* [To do]: Each entry must be output once more without any change.

Items from a data source

- - - - - - -

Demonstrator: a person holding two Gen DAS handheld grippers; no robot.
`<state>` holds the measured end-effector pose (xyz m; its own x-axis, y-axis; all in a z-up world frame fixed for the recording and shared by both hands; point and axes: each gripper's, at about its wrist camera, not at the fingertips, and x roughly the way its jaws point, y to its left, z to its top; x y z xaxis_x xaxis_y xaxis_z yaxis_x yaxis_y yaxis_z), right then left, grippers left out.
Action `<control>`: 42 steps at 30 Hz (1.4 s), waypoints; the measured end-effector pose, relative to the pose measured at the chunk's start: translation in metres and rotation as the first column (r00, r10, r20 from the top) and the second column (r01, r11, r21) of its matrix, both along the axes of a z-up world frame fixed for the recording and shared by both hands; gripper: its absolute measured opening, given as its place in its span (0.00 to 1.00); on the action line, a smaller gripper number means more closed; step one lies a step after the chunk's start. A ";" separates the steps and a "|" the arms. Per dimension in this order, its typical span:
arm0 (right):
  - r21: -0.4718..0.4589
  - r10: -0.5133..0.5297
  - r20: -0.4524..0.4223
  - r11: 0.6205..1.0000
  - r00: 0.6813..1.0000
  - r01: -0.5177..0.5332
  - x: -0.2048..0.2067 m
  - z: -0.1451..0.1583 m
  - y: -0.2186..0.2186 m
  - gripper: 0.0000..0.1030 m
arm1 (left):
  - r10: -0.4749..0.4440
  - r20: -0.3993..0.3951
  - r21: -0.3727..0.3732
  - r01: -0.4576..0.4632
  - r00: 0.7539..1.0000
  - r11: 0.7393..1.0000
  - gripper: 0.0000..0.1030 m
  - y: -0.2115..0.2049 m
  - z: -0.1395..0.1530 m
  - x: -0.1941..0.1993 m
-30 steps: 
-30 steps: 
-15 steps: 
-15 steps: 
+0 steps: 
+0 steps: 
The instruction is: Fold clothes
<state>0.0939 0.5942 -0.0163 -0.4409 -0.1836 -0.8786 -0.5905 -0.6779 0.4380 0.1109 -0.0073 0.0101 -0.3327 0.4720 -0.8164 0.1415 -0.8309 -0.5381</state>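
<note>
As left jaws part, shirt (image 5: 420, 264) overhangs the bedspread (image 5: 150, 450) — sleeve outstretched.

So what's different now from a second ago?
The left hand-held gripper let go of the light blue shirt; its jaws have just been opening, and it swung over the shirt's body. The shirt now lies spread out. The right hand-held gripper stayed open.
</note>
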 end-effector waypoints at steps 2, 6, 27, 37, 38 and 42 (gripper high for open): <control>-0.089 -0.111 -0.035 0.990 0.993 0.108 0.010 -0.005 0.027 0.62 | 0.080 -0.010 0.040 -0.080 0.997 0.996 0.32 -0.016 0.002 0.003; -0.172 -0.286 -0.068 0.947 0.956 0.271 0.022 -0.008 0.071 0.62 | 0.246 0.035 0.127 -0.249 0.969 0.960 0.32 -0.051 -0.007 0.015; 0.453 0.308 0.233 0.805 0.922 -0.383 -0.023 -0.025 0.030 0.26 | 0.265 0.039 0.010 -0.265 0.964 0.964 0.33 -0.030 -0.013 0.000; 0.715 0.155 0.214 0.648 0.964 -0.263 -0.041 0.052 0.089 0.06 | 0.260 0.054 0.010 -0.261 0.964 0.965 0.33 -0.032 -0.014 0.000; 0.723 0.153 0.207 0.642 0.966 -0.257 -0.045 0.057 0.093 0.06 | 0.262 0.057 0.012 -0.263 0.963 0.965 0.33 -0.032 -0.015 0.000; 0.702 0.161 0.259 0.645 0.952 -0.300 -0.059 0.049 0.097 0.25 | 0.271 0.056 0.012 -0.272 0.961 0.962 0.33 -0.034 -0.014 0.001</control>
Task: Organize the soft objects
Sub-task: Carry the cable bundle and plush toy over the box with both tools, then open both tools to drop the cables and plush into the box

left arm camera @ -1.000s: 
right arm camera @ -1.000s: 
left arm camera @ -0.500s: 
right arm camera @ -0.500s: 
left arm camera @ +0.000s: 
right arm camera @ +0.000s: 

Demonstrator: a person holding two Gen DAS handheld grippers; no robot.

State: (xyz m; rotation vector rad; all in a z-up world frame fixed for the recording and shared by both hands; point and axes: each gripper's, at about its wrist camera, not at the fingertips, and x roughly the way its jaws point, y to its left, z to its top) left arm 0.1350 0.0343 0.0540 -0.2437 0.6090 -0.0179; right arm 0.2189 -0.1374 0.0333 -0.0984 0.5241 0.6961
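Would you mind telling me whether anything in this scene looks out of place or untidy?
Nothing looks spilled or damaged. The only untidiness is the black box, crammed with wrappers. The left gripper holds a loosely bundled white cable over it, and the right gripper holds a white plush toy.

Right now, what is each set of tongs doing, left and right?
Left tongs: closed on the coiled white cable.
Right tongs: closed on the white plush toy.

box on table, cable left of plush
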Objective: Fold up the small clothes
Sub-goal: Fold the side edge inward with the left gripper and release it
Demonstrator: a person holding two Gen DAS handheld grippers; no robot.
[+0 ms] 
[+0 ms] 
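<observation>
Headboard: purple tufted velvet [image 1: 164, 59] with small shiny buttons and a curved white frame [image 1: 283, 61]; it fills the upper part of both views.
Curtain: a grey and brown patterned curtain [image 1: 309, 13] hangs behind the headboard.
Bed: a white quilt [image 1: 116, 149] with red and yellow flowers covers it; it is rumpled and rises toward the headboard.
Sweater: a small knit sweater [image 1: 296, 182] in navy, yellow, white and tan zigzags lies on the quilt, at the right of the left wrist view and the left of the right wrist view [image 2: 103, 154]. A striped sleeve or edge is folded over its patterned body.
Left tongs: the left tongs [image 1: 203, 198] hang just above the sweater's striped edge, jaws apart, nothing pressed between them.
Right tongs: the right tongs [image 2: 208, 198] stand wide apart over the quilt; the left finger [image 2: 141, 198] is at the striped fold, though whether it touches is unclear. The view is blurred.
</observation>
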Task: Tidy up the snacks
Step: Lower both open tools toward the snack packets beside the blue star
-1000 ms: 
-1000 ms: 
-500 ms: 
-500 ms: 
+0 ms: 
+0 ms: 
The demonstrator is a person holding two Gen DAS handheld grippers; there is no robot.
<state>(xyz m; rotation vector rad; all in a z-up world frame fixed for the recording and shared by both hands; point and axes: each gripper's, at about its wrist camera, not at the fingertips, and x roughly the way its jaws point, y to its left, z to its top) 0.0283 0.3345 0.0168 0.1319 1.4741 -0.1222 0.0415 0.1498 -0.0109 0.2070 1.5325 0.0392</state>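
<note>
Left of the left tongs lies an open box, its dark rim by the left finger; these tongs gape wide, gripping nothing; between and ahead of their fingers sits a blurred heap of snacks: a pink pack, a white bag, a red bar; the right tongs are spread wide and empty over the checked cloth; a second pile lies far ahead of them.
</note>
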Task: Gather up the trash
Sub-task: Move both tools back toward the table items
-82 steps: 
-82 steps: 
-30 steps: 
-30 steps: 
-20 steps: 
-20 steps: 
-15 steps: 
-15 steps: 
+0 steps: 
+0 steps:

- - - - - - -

* [Answer to the problem]:
Demonstrator: a person holding two Gen DAS handheld grippers; no robot.
`<state>` holds the measured end-effector pose (xyz m; its own x-axis, y-axis; all in a z-up world frame fixed for the recording and shared by both hands; point and axes: each gripper's, at about its wrist camera, not at the fingertips, and x roughly the way its jaws point, y to its left, z to its top; x y z xaxis_x xaxis_y xaxis_z yaxis_x yaxis_y yaxis_z), right then left, grippers left out.
Action `<control>`: 42 steps at 30 Hz (1.4 s), waypoints; the measured end-effector pose, relative to the pose measured at the chunk's start: translation in metres and rotation as the first column (r00, r10, r20 from the top) and the second column (r01, r11, r21) of its matrix, both along the axes of a z-up world frame fixed for the recording and shared by both hands; gripper: its absolute measured opening, given as its place in its span (0.00 to 1.00); on the action line, a smaller gripper number means more closed; step one lies a step after the chunk's start. A ";" separates the steps and a "|" the arms. Per dimension in this order, its typical span:
arm0 (right):
  - r21: -0.4718..0.4589
  - r10: -0.5133..0.5297
  - r20: -0.4524..0.4223
  - r11: 0.6205..1.0000
  - r00: 0.6813..1.0000
  - r01: -0.5177..0.5332
  - x: -0.2048..0.2067 m
  - z: -0.1451..0.1583 m
  - y: -0.2186..0.2186 m
  - gripper: 0.0000..0.1030 m
arm1 (left):
  - r10: -0.4749..0.4440
  - r20: -0.3993..0.3951
  - r21: -0.3727..0.3732
  - r01: -0.4576..0.4632
  - r00: 0.7539..1.0000
  - r11: 0.7393..1.0000
  - gripper: 0.0000..0.1030 m
  - y: -0.2115..0.2049 m
  - z: -0.1395..0.1530 m
  - x: -0.1941..0.1993 m
-30 steps: 
-30 steps: 
-15 steps: 
-15 steps: 
+0 steps: 
+0 steps: 
The instruction is: Fold clothes
<state>0.0939 0.5942 -0.0163 -0.4409 -0.1836 -0.8786 -0.5905 -0.6779 0.4380 0.1109 -0.0073 0.0101 -0.3327 0.4720 -0.8164 0.1415 -0.8309 -0.5381</state>
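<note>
As left jaws part, shirt (image 5: 420, 264) overhangs the bedspread (image 5: 150, 450) — sleeve outstretched.

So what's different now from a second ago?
The left hand-held gripper let go of the light blue shirt; its jaws have just been opening, and it swung over the shirt's body. The shirt now lies spread out. The right hand-held gripper stayed open.
</note>
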 end-effector waypoints at steps 2, 6, 27, 37, 38 and 42 (gripper high for open): <control>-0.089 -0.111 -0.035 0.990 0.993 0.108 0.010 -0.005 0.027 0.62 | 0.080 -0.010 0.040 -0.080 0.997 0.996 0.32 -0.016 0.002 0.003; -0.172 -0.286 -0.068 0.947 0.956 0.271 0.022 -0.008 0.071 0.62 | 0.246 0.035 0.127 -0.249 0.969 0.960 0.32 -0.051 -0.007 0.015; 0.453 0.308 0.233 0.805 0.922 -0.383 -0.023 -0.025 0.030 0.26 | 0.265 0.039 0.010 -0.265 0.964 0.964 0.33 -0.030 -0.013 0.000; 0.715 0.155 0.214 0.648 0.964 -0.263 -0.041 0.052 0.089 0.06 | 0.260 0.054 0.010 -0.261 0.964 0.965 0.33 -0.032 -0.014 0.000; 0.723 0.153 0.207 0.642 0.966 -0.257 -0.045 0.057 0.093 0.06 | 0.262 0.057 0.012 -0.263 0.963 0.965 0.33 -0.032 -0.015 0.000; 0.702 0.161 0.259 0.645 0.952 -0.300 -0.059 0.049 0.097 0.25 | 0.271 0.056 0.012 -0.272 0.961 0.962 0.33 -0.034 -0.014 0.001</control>
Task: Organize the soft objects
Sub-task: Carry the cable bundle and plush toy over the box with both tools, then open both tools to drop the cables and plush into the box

left arm camera @ -1.000s: 
right arm camera @ -1.000s: 
left arm camera @ -0.500s: 
right arm camera @ -0.500s: 
left arm camera @ +0.000s: 
right arm camera @ +0.000s: 

Demonstrator: a person holding two Gen DAS handheld grippers; no robot.

State: (xyz m; rotation vector rad; all in a z-up world frame fixed for the recording and shared by both hands; point and axes: each gripper's, at about its wrist camera, not at the fingertips, and x roughly the way its jaws point, y to its left, z to its top) left arm 0.1350 0.0343 0.0540 -0.2437 0.6090 -0.0179; right arm 0.2189 -0.1374 0.0333 -0.0984 0.5241 0.6961
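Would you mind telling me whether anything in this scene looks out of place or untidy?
Nothing looks spilled or damaged. The only untidiness is the black box, crammed with wrappers. The left gripper holds a loosely bundled white cable over it, and the right gripper holds a white plush toy.

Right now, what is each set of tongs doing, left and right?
Left tongs: closed on the coiled white cable.
Right tongs: closed on the white plush toy.

box on table, cable left of plush
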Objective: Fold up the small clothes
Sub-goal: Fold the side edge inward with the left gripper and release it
Demonstrator: a person holding two Gen DAS handheld grippers; no robot.
[+0 ms] 
[+0 ms] 
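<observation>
Headboard: purple tufted velvet [image 1: 164, 59] with small shiny buttons and a curved white frame [image 1: 283, 61]; it fills the upper part of both views.
Curtain: a grey and brown patterned curtain [image 1: 309, 13] hangs behind the headboard.
Bed: a white quilt [image 1: 116, 149] with red and yellow flowers covers it; it is rumpled and rises toward the headboard.
Sweater: a small knit sweater [image 1: 296, 182] in navy, yellow, white and tan zigzags lies on the quilt, at the right of the left wrist view and the left of the right wrist view [image 2: 103, 154]. A striped sleeve or edge is folded over its patterned body.
Left tongs: the left tongs [image 1: 203, 198] hang just above the sweater's striped edge, jaws apart, nothing pressed between them.
Right tongs: the right tongs [image 2: 208, 198] stand wide apart over the quilt; the left finger [image 2: 141, 198] is at the striped fold, though whether it touches is unclear. The view is blurred.
</observation>
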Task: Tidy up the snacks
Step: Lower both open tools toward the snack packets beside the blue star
-1000 ms: 
-1000 ms: 
-500 ms: 
-500 ms: 
+0 ms: 
+0 ms: 
The demonstrator is a person holding two Gen DAS handheld grippers; there is no robot.
<state>(xyz m; rotation vector rad; all in a z-up world frame fixed for the recording and shared by both hands; point and axes: each gripper's, at about its wrist camera, not at the fingertips, and x roughly the way its jaws point, y to its left, z to its top) 0.0283 0.3345 0.0168 0.1319 1.4741 -0.1222 0.0415 0.1498 -0.0109 0.2070 1.5325 0.0392</state>
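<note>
Left of the left tongs lies an open box, its dark rim by the left finger; these tongs gape wide, gripping nothing; between and ahead of their fingers sits a blurred heap of snacks: a pink pack, a white bag, a red bar; the right tongs are spread wide and empty over the checked cloth; a second pile lies far ahead of them.
</note>
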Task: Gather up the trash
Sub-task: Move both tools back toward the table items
-82 steps: 
-82 steps: 
-30 steps: 
-30 steps: 
-20 steps: 
-20 steps: 
-15 steps: 
-15 steps: 
+0 steps: 
+0 steps:

Nothing remains to be added to the output.